Skip to comment form

  1. Frieda

    It seems the business is from one top notch cynical bitch in Wyoming. Time for an online interview?

    The whois data from

    [note from Twisty: I inadvertently edited most of this comment into oblivion–sorry. The whois data showed the nutsfortrucks domain owner as one Theresa Nixon in Lovell, WY.]

  2. emjay

    My insufficient female brain can’t figure out why a truck would need, or even want, a set of balls. Seems to be that it’s rather inconvenient and vulnerable to have one’s reproductive organs on the outside of the body. Though sometimes I think if I were a sperm-producer, I’d be selling it three times a week.

  3. manxome

    I’m holding out for the inevitable “front bumper penis” myself, so I can get rammed up the tailpipe in a in a fit of road rape, then be chastized for “asking for it” because of the way I drive.

  4. Ron Sullivan

    I dunno. They look kind of like trophies to me. Wonder if they’d fit on a car antenna, maybe in stacks.

  5. Ron Sullivan

    Oh, and I like the blue ones: sort of negative advertising? And the silver balls, silver balls/It’s Christmas tiiiiime in the city!

    Damn earworm.

  6. sam

    So…back to the Nia story – they basically “clarify” the article by pointing out that Nia was actually an amalgam of several stories, including the brother of one of the original authors. So does this mean that the “concern” about Nia’s weight gain is even more facetious? Because rather than being a real (if misguided/sexist) concern of a real doctor, it is merely the author’s imagined concern for a mythological schizophrenic beauty?

    I agree with you – this pisses me off even more.

  7. Princess of Cybermob

    Actually, I think nailing someones balls up is great idea. I say we all cut off a pair each on March 8, whadda ya say?

  8. Hattie

    My little uncut doggie is crossing his legs and looking worried.

  9. Kimberly

    Adding plastic balls to a one-ton extended-cab penismobile is belaboring the point. Still, the image made this Texan spit coffee.

  10. jezebella

    I saw some truck-balls for the first time a few months ago, and called all my girls to tell them about this horrific thing I’d seen, and they’d already spotted some. Nothing like getting stuck behind a giant truck on a two-lane road in Mississippi with those damn things dangling all over the place. Nauseating, really.

    I figure truck-balls are actually pretty good advance warning that you’re dealing with an ass-hat whose enormous gas-guzzling truck is over-compensation for his perceived insecurities. If only all asshats were so easily spotted….

  11. bitchphd

    Yeah, I’m with Ron–I think folks should start buying them and mounting them on some kind of hunting rack.

  12. Catharine

    Linklater’s and Drummond’s assertion in the response: “Some readers perceived a suggestion in the article that the patient (whom we called Nia) would suffer as much from being overweight as from being psychotic. This is to miss the point.”

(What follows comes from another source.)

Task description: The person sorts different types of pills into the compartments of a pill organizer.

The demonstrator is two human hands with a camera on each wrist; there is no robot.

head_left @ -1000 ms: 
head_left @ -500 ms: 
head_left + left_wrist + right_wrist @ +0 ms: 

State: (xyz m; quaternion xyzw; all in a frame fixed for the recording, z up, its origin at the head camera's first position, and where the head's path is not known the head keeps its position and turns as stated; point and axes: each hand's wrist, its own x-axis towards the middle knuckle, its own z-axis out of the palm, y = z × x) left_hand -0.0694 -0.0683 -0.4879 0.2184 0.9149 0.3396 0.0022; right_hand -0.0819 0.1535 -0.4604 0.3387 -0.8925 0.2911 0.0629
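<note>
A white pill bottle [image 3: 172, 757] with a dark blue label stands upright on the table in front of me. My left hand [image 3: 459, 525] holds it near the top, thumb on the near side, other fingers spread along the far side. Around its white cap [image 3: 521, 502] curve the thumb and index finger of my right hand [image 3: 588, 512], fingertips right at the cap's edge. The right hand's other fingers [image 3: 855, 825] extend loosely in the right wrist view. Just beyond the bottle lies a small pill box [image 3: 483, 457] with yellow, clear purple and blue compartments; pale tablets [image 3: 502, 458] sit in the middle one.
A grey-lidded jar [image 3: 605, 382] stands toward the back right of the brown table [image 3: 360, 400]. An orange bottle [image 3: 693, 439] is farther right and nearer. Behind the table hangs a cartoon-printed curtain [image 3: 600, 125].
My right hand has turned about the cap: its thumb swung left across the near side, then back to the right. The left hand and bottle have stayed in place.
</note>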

    Okay, so… if Nia is “composite of characters” who suffered from schizophrenia, took the antipsychotic, got better, got fatter, got happier, then why make her “hot” at all? Why not just make her an average “kinda cute (in that way all teenage girls are kinda cute” way and tell the same story. I think if you’re going to negate everything you say in an article on a gorgeous schizophrenic who gets fat when she takes a drug (for which obesity is a listed side effect — DUH!), then you might want to just take the original article down so your own words don’t condemn you.

    The focus of the original article was on her looks — she was hot. Too gorgeous to be crazy. Yet crazy, nonetheless. And in treating her, her looks were clearly at issue — not her unwillingness to see that she gone from being a hot mental patient to a big fat ugly (yet mentally functional) pig.

    If it is true that “Nia” doesn’t exist, they could have made her anyway. In the perpetually adolescent, penis-driven little sexual fantasies, they made her hot. When they were called on it, they recanted.

    We didn’t miss the point, boys. We got it. In spades.


  13. apophenia

    jezebella, do they actually dangle in a way that mimics the real thing? I.e., are they made from a solid cast of plastic or some gelatinous jiggly stuff?

  14. Cass

    I remember the first time I eyed piss-Calvin on the back of a pick-up, and thought civilization was surely coming to an end… obviously, I hadn’t seen anything yet. I guess I’ll have to carry scissors in my glove box now, in case I run across a pair of these in a parking lot somewhere.

  15. Alix

    We had truck with the same stop at the vet clinic the other day…the man driving the nut truck was a small redneck obviously in search of his manhood. the vet drew my attention to it outside the back kennel door and suggested that we neuter both. alas and alack, he drove away before we could nip it in the bud.

  16. emjay

    I too hate the piss-Calvin, but it does make for some interesting juxtapositions. I am amused every time I see a piss-Calvin and a Jesus-fish on the same truck. (Always truck, never car, for some reason.) I always think, “On whom would Jesus urinate?” (O.W.W.J.U.) I am just waiting for Calvin to be pissing on Democrats, gays, all religions other than one narrow interpretation of Christianity, etc. I’m actually kind of surprised that piss-Calvin is reserved for brands of trucks other than the one the driver owns, and sports rivals of the driver’s favorite team.

  17. Cass

    There’s a quite different version which has Calvin kneeling at the foot of the cross, with what looks from behind like his twin brother in drag. Less vulgar of course, but still goddamm irritating… that was a brilliant strip, and Calvin doesn’t belong to these people. I guess that’ll teach future comic artists to trademark their characters.

  18. cinder

    I think truck balls are a fantastic idea. If every creepy dude had a pair dangling from his rear view mirror, it would give female hitchhikers a clear indication that this is not the ride they wanna take. No doubt about it, a clear sign that it’s better to wait awhile longer than get in this truck. I say give every creep a pair of glistening chrome balls, the glorious beacons of assholery that they are….

  19. mythago

    So Nia was actually just a sexual fantasy for a couple of psychiatrists? That’s almost worse.

  20. Krapsnart

    1) On the subject of truck balls: I wouldn’t discourage them either; I’d think they’d serve quite effectively as an “Asshole on Board” warning sign. Are they indeed gelatinous?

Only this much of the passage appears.